Votey advertised the Pianola widely, making unprecedented use of full-page color advertisements. It was sold initially for $250, and then other, cheaper makes were launched. A standard 65-note format evolved, with 11+1/4 in rolls and holes spaced 6 to the inch, although several player manufacturers used their own form of roll incompatible with other makes.

By 1903, the Aeolian Company had more than 9,000 roll titles in their catalog, adding 200 titles per month. Many companies' catalogs ran to thousands of rolls, mainly consisting of light, religious, or classical music. Ragtime music also featured.

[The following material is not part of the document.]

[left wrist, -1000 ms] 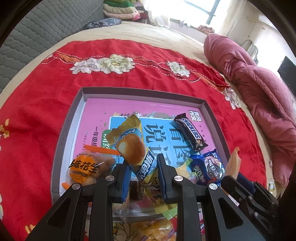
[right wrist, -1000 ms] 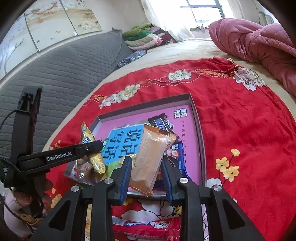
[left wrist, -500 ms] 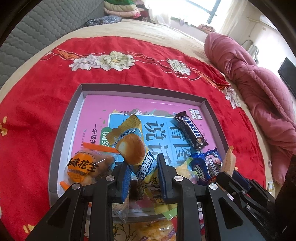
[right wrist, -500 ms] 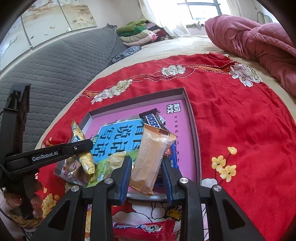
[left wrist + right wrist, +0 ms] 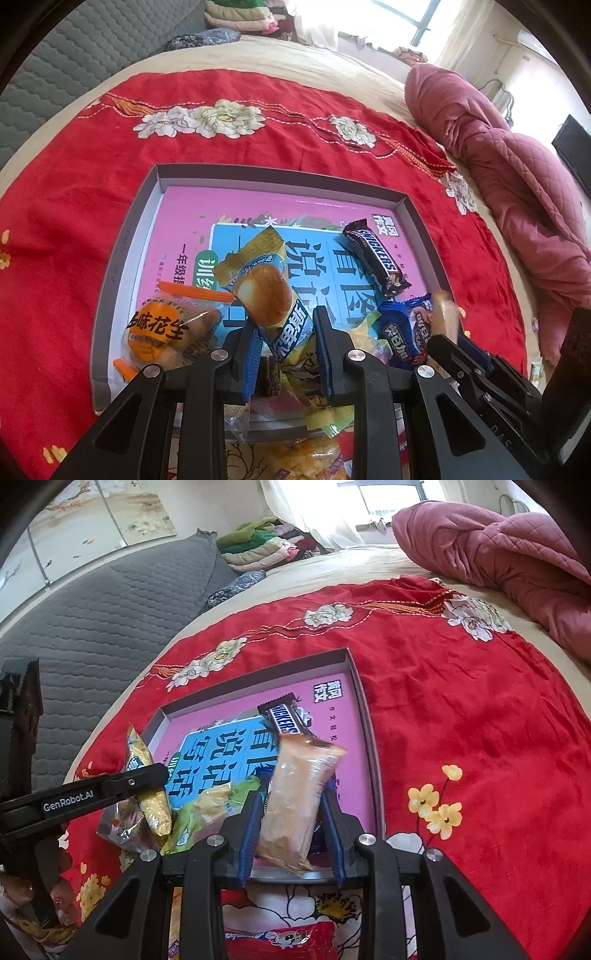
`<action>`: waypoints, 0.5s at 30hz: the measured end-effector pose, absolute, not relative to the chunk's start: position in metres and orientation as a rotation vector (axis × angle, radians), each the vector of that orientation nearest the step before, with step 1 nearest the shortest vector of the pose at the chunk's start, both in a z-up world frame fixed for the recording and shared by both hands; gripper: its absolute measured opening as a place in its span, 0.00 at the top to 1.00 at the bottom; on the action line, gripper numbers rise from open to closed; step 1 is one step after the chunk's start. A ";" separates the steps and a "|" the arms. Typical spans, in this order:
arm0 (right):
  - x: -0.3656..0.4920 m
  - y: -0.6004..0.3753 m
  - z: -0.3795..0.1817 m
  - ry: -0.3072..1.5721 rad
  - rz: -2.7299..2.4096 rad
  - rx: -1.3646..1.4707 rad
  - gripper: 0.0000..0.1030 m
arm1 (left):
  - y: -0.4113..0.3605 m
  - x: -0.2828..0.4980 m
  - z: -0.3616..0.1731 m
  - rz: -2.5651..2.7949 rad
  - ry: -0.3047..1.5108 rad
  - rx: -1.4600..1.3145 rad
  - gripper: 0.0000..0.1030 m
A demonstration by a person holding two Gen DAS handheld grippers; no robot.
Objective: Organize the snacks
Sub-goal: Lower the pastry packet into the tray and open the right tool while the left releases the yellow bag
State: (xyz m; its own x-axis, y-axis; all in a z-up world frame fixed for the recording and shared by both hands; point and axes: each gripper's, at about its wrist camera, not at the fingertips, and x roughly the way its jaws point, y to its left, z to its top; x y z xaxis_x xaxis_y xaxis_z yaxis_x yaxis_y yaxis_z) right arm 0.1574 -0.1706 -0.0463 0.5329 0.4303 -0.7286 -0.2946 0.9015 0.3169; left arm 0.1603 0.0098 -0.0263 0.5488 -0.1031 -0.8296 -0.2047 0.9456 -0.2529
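Observation:
A grey tray [image 5: 125, 236] with a pink and blue book cover inside lies on the red cloth; it also shows in the right wrist view [image 5: 364, 716]. My left gripper [image 5: 284, 339] is shut on a yellow-and-blue cake packet [image 5: 264, 291] held over the tray's near edge. My right gripper [image 5: 293, 816] is shut on an orange-tan wafer packet [image 5: 297, 797] over the tray's near right part. In the tray lie a Snickers bar [image 5: 375, 262], a blue cookie packet [image 5: 406, 332] and an orange peanut bag [image 5: 162, 328].
The red flowered cloth [image 5: 480, 709] covers a beige bed. A pink quilt [image 5: 517, 177] is bunched at the right. A grey padded headboard [image 5: 92, 620] stands at the left. A red snack packet [image 5: 295, 938] and a yellow one [image 5: 295, 458] lie before the tray.
Both grippers have moved slightly forward over the tray with their packets still held. The right gripper's wafer packet now reaches closer to the Snickers bar.

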 end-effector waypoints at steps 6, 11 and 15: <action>0.160 -0.176 -0.048 0.917 0.418 0.189 0.68 | 0.012 0.161 -0.025 0.062 0.996 -0.350 0.73; 0.160 -0.176 -0.048 0.915 0.409 0.189 0.64 | 0.014 0.161 -0.025 0.064 0.998 -0.355 0.73; 0.162 -0.179 -0.050 0.926 0.401 0.201 0.63 | 0.015 0.161 -0.024 0.067 0.997 -0.359 0.69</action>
State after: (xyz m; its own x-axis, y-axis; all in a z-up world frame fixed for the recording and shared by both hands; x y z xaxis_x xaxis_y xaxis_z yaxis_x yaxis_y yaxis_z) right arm 0.1616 -0.1785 -0.0496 0.5346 0.4188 -0.7341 -0.2484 0.9081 0.3371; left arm 0.1606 0.0154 -0.0243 0.5462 -0.1081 -0.8307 -0.2178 0.9392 -0.2654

Melville Clark introduced two important features to the player piano: the full-scale roll which could play every note on the piano keyboard, and the internal player as standard.

By the end of the decade, the piano player device and the 65-note format became obsolete. This caused problems for many small manufacturers, who had already invested in 65-note player operations, ultimately resulting in rapid consolidation in the industry.

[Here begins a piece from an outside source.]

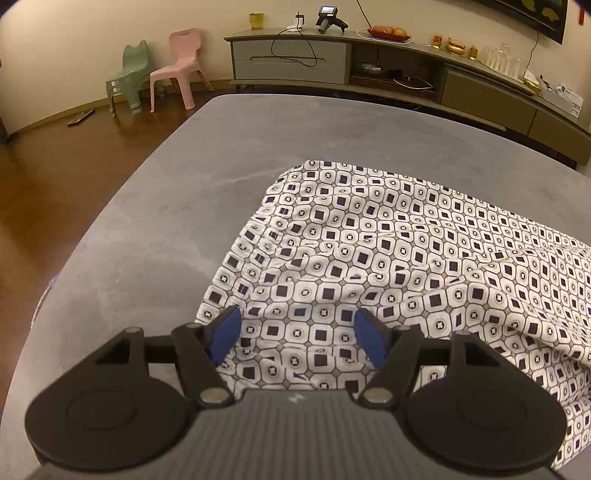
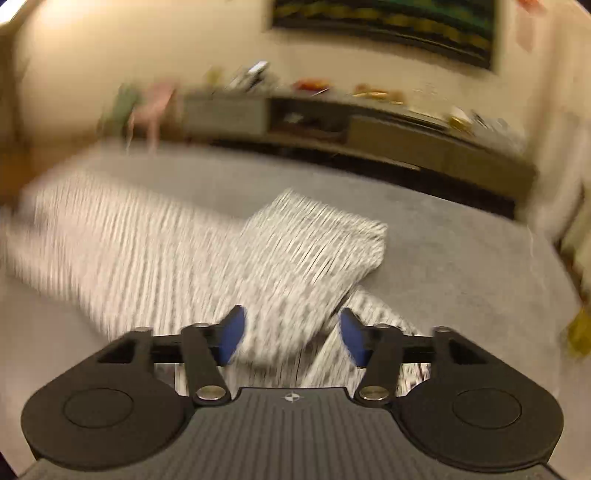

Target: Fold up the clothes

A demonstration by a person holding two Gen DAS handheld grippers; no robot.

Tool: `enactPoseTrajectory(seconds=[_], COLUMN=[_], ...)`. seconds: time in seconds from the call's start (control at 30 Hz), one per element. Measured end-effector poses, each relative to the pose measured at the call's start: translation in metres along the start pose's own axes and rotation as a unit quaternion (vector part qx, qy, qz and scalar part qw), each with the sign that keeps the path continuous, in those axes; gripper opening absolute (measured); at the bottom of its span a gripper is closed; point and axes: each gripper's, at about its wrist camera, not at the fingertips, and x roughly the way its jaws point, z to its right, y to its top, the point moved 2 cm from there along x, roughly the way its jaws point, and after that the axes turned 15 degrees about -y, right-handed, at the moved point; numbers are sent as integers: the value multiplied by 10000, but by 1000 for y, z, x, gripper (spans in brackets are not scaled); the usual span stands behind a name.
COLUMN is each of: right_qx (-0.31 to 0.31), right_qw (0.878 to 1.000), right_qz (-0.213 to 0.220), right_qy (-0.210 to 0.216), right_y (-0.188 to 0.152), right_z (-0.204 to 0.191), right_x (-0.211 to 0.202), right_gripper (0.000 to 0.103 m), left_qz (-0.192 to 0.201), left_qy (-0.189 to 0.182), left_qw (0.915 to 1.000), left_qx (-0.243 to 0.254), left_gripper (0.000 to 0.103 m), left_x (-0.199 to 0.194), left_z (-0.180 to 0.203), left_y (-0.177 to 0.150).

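On the grey bed [image 1: 207, 192], seen from the left wrist camera, lies one patterned garment [image 1: 388, 258], white cloth printed with dark squares and small rings. It spreads from the near middle toward the right edge of the view, with a raised fold running across its right part. One left gripper [image 1: 297, 334] hangs over the garment's near edge, its two blue pads [image 1: 227, 338] standing wide apart with cloth showing beneath the gap; nothing is pinched between them. Beyond the bed stand two small plastic chairs, one pink chair [image 1: 181, 66] and one green chair [image 1: 129, 75], side by side on the wooden floor [image 1: 55, 177]. A long low cabinet [image 1: 369, 62] runs along the wall, carrying one red plate of fruit [image 1: 389, 32] and a cluster of clear glasses [image 1: 502, 59] too bunched to count.

From the right wrist camera everything beyond the tool is smeared by motion blur. The same garment [image 2: 207, 251] shows as one pale streaked mass on the bed [image 2: 461, 258], with one folded flap lying on top toward the middle. One right gripper [image 2: 291, 334] sits above the cloth's near part, its two pads wide apart and gripping nothing. Whether they touch the cloth cannot be told through the blur.
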Motion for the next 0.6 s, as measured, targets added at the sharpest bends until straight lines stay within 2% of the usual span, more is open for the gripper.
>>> enactPoseTrajectory(seconds=[0.03, 0.07, 0.2, 0.27, 0.33, 0.4, 0.43, 0.5, 0.53, 0.57, 0.6], right_qx=[378, 658, 1097, 1198, 1177, 1083, 1037, 1240, 1627, 1919, 2097], right_qw=[9993, 9977, 9884, 9821, 9806, 9821, 9845, 9899, 9859, 9792, 9702], right_qz=[-47, -174, -981, -1347, -1490, -1509, -1382, -570, -75, 379, 779], right_qy=[-27, -45, -375, -553, -482, -329, -308, -383, -376, -544, -926], right_y=[11, 20, 32, 33, 24, 27, 31, 53, 63, 71, 74], right_z=[9, 10, 8, 9, 4, -3, -4, 11, 26, 40, 53], right_x=[11, 28, 122, 158, 170, 177, 171, 129, 104, 79, 56], right_gripper=[82, 83, 80, 64, 24, 0, 0, 0, 0, 0, 0], left_qz=[9, 19, 30, 28, 27, 36, 40, 63, 78, 94, 108], left_qy=[20, 26, -42, -57, -67, -69, -67, -20, 13, 48, 78], left_qw=[10000, 10000, 10000, 10000, 10000, 9999, 9999, 10000, 10000, 9999, 9999], left_qx=[16, 20, -20, 18, 57, 74, 78, 52, 30, 0, -31], left_gripper=[72, 72, 73, 73, 74, 74, 74, 74, 74, 74, 73], left_x=[1, 1, 1, 1, 2, 4, 6, 8, 8, 9, 10], left_z=[3, 5, 4, 1, -2, -4, -5, -8, -9, -11, -11], left_y=[0, -2, -4, -4, -3, -1, 0, 3, 4, 5, 6])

A new, full-scale roll format, playing all 88 notes, was agreed at an industry conference in Buffalo, New York in 1908 at the so-called Buffalo Convention. This kept the 111/4-inch roll, but now had smaller holes spaced at 9 to the inch. This meant that any player piano could now play any make of roll. This consensus was crucial for avoiding a costly format war, which plagued almost every other form of entertainment medium that followed roll music.

While the player piano matured in America, an inventor in Germany, Edwin Welte, was working on a player which would reproduce all aspects of a performance automatically, so that the machine would play back a recorded performance exactly as if the original pianist were sitting at the piano keyboard. Known as a Reproducing Piano, this device, the Welte-Mignon, was launched in 1904. It created new marketing opportunities, as manufacturers could now get the foremost pianists and composers of the day to record their performances on a piano roll. This allowed owners of player pianos to experience a professional performance in their own homes on their own instruments, exactly as the original pianist had played it.

Aeolian introduced Metrostyle in 1901 and the Themodist in 1904, the Themodist being an invention which was said to bring out the melody clearly above the accompaniment. Sales grew rapidly, and with the instruments now relatively mature, in this decade a wider variety of rolls became available. Two major advances were the introduction of the hand-played roll, both classical and popular, and the word roll.
- Hand-played rolls introduced musical phrasing into the rolls, so that player pianists did not have to introduce it through the use of tempo controls or expression levers/buttons, which few felt inclined to do.
- Word rolls featured printed lyrics in the margins, making it simple to use players to accompany singing in the home, a popular activity before radio and disc recordings became widely available.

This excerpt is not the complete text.